### What this task involves
Line by line, transcribe the data shown below.

### Stored data
········
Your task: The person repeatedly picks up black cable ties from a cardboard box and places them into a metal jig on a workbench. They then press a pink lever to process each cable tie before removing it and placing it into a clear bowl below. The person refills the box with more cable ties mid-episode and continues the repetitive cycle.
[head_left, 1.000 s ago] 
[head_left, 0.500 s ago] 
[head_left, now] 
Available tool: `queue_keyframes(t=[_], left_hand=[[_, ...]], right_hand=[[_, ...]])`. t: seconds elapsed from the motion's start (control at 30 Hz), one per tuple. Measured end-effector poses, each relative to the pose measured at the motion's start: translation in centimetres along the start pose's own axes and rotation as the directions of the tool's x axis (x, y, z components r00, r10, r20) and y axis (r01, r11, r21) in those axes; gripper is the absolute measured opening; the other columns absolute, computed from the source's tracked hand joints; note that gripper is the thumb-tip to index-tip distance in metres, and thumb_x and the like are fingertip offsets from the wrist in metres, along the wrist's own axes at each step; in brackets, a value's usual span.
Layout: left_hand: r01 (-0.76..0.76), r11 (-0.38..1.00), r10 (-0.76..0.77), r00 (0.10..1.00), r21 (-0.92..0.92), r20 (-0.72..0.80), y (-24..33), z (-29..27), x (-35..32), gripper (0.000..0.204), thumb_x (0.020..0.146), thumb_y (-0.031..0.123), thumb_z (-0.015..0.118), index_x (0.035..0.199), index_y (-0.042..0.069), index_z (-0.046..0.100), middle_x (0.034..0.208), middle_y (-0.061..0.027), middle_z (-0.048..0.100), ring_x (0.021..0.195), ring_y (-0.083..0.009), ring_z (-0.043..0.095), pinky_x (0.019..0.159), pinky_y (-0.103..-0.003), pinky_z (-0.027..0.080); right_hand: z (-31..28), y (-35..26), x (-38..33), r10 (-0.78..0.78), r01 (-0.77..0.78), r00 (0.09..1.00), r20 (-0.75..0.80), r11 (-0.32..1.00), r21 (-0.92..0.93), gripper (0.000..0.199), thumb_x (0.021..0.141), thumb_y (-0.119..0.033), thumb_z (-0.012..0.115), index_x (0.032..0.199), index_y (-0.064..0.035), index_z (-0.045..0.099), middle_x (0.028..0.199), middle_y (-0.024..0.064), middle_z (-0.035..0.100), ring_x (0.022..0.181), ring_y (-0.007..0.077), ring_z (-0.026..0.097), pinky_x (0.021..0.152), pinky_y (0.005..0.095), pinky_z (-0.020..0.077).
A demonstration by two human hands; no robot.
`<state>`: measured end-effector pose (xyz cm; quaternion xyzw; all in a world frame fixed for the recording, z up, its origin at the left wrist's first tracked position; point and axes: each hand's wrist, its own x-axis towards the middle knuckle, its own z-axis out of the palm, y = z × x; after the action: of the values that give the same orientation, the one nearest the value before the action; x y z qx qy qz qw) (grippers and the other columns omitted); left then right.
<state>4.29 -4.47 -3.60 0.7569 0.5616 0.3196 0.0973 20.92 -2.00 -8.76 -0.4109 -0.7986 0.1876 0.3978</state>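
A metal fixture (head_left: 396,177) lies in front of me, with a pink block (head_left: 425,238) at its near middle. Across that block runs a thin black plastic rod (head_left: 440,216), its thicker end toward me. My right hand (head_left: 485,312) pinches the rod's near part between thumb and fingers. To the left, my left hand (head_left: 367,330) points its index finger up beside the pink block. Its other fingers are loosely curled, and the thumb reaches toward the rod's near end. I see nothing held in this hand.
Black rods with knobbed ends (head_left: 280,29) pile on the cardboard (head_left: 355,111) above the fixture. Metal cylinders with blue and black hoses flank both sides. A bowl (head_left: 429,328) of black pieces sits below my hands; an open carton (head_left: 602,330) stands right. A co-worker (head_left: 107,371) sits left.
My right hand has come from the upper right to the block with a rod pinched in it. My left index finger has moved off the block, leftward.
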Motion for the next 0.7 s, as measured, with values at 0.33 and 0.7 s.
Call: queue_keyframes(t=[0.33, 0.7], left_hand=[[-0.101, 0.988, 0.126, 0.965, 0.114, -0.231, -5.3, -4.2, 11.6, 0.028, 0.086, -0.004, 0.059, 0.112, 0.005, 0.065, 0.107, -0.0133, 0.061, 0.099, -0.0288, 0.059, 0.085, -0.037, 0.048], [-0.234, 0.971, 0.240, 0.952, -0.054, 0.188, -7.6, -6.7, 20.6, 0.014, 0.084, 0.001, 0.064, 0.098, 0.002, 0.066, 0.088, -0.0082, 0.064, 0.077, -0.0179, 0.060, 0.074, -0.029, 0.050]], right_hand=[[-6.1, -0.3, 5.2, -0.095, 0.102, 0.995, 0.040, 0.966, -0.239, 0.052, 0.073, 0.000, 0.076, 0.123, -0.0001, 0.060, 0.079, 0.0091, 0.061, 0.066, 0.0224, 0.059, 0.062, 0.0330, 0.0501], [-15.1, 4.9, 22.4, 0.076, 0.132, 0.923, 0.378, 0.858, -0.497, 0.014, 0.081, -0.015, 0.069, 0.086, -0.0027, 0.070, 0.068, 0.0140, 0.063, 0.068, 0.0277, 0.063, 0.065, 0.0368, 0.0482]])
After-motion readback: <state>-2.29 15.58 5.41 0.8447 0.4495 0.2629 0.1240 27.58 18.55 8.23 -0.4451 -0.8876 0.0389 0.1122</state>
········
### Expected answer
Your task: The person repeatedly picks up black cable ties from a cardboard box and places them into a metal jig on a workbench. They then press a pink lever to process each cable tie before removing it and placing it into a clear bowl below. The person refills the box with more cable ties mid-episode and continues the repetitive cycle.
[head_left, 1.000 s ago] 
[head_left, 0.500 s ago] 
[head_left, now] 
Available tool: `queue_keyframes(t=[_], left_hand=[[_, ...]], right_hand=[[_, ...]])`. t: seconds elapsed from the motion's start (control at 30 Hz), one per tuple. Measured end-effector poses, each relative to the pose measured at the motion's start: translation in centimetres along the start pose's own axes and rotation as the directions of the tool's x axis (x, y, z components r00, r10, r20) and y axis (r01, r11, r21) in those axes; gripper is the absolute measured opening; the other columns absolute, computed from the source's tracked hand joints; note that gripper is the thumb-tip to index-tip distance in metres, and thumb_x and the like are fingertip offsets from the wrist in metres, along the wrist's own axes at each step; in brackets, a value's usual span.
Layout: left_hand: r01 (-0.76..0.76), r11 (-0.38..1.00), r10 (-0.76..0.77), r00 (0.10..1.00), r21 (-0.92..0.92), r20 (-0.72..0.80), y (-24..33), z (-29..27), x (-35..32), gripper (0.000..0.204), thumb_x (0.020..0.146), thumb_y (-0.031..0.123), thumb_z (-0.015..0.118), index_x (0.035..0.199), index_y (-0.042..0.069), index_z (-0.046..0.100), middle_x (0.034..0.208), middle_y (-0.061..0.027), middle_z (-0.048..0.100), ring_x (0.021..0.195), ring_y (-0.083..0.009), ring_z (-0.043..0.095), pinky_x (0.019..0.159), pinky_y (-0.103..-0.003), pinky_z (-0.027..0.080); right_hand: z (-31..28), y (-35..26), x (-38..33), r10 (-0.78..0.78), r01 (-0.77..0.78), r00 (0.09..1.00), r20 (-0.75..0.80), r11 (-0.32..1.00), r21 (-0.92..0.93), gripper (0.000..0.199), thumb_x (0.021..0.141), thumb_y (-0.119..0.033), thumb_z (-0.012..0.115), index_x (0.032..0.199), index_y (-0.064..0.035), index_z (-0.045..0.099), middle_x (0.028..0.199), middle_y (-0.024..0.064), middle_z (-0.035..0.100), ring_x (0.022..0.181), ring_y (-0.007..0.077), ring_z (-0.026..0.097), pinky_x (0.021..0.152), pinky_y (0.005..0.095), pinky_z (-0.020..0.077).
A demonstration by two human hands; no robot.
`<state>`: measured end-effector pose (xyz cm; quaternion xyzw; all in a world frame fixed for the recording, z up, its origin at the left wrist's first tracked position; point and axes: each hand's wrist, its own x-axis towards the middle knuckle, its own z-axis out of the palm, y = z × x; after the action: of the values that give the same orientation, the one nearest the value before the action; x y z qx qy qz qw) (grippers and the other columns omitted); left then right.
<state>4.29 -4.47 -3.60 0.7569 0.5616 0.3196 0.0973 20.92 -2.00 -8.76 -0.4109 -0.7986 0.1876 0.3978</state>
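A metal fixture (head_left: 396,177) lies in front of me, with a pink block (head_left: 425,238) at its near middle. Across that block runs a thin black plastic rod (head_left: 440,216), its thicker end toward me. My right hand (head_left: 485,312) pinches the rod's near part between thumb and fingers. To the left, my left hand (head_left: 367,330) points its index finger up beside the pink block. Its other fingers are loosely curled, and the thumb reaches toward the rod's near end. I see nothing held in this hand.
Black rods with knobbed ends (head_left: 280,29) pile on the cardboard (head_left: 355,111) above the fixture. Metal cylinders with blue and black hoses flank both sides. A bowl (head_left: 429,328) of black pieces sits below my hands; an open carton (head_left: 602,330) stands right. A co-worker (head_left: 107,371) sits left.
My right hand has come from the upper right to the block with a rod pinched in it. My left index finger has moved off the block, leftward.
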Motion for the next 0.7 s, as measured, with values at 0.33 and 0.7 s.
Call: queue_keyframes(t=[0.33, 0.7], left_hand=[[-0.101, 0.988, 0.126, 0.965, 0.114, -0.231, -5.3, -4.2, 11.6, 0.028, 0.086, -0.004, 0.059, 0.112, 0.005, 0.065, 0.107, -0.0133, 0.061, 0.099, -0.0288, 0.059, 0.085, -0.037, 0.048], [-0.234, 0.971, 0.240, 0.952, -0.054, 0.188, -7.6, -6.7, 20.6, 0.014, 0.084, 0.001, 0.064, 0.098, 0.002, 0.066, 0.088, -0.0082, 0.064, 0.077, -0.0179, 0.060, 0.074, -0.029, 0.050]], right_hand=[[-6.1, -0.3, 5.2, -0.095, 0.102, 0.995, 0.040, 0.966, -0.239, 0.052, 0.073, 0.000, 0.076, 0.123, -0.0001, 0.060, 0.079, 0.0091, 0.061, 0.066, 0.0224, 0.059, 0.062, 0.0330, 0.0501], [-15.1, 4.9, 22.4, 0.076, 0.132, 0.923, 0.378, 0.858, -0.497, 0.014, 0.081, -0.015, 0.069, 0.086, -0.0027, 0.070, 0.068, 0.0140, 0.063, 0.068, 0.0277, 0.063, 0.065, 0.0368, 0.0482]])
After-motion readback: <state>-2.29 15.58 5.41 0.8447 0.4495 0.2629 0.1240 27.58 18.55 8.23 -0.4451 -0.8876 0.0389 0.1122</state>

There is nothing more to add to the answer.